A Half-Answer Creates More Questions

Back when the White House first said the African Uranium line should not have been in the SOTU, the NYT’s telling of the tale included this:

How Mr. Bush’s statement made it into last January’s State of the Union address is still unclear. No one involved in drafting the speech will say who put the phrase in, or whether it was drawn from the classified intelligence estimate.

At the time (7/8/03), I said, “I also think that the vagaries and unanswered questions in the admission–not saying how the mistake was made or who made it–means that the issue probably won’t die in the press as quickly as the administration hopes.

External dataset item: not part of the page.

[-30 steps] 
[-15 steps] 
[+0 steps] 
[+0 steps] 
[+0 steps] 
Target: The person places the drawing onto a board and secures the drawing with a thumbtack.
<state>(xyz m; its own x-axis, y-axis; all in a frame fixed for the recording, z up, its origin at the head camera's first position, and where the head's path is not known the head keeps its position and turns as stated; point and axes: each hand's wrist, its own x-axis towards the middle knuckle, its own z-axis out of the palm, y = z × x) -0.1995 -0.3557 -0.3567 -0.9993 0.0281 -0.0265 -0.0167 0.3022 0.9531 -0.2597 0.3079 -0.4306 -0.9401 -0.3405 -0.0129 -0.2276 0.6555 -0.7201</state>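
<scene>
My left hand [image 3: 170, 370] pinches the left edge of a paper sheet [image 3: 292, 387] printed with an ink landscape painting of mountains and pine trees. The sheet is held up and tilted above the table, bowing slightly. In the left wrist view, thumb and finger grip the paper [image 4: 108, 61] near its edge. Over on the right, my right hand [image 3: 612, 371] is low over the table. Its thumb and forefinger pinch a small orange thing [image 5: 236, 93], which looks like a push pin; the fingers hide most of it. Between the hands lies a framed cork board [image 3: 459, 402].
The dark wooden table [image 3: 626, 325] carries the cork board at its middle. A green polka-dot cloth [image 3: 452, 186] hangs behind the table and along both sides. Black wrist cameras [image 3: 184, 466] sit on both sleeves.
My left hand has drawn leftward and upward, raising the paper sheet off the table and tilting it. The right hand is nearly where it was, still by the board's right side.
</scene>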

And rightly so.” As it turned out, I was right.

Now the AP reports that “White House Releases Documents on Iraq Flap“, and it again looks like they are creating more questions than they are answering:

The Bush administration released the material — a sanitized version of the top-secret National Intelligence Estimate prepared for the president — as it sought to shield Bush from rising criticism that he misled the public in making his case for war with Iraq in his Jan. 28 speech.

Administration aides suggested that the eight pages of excerpts, out of 90 in the document, demonstrate that the notion that Saddam was trying to reconstitute a nuclear weapons program permeated the U.S. intelligence community — and was not just based on a suspect British intelligence report that relied in part on forged documents.

8 out of 90 pages? I can’t wait for the stories and leaks about what’s in the other 82 pages. I’m picturing redacting along the lines of “…there are reports of Iraq trying to buy uranium from Africa, but these reports are at best unsubstantiated and likely to be completely false.”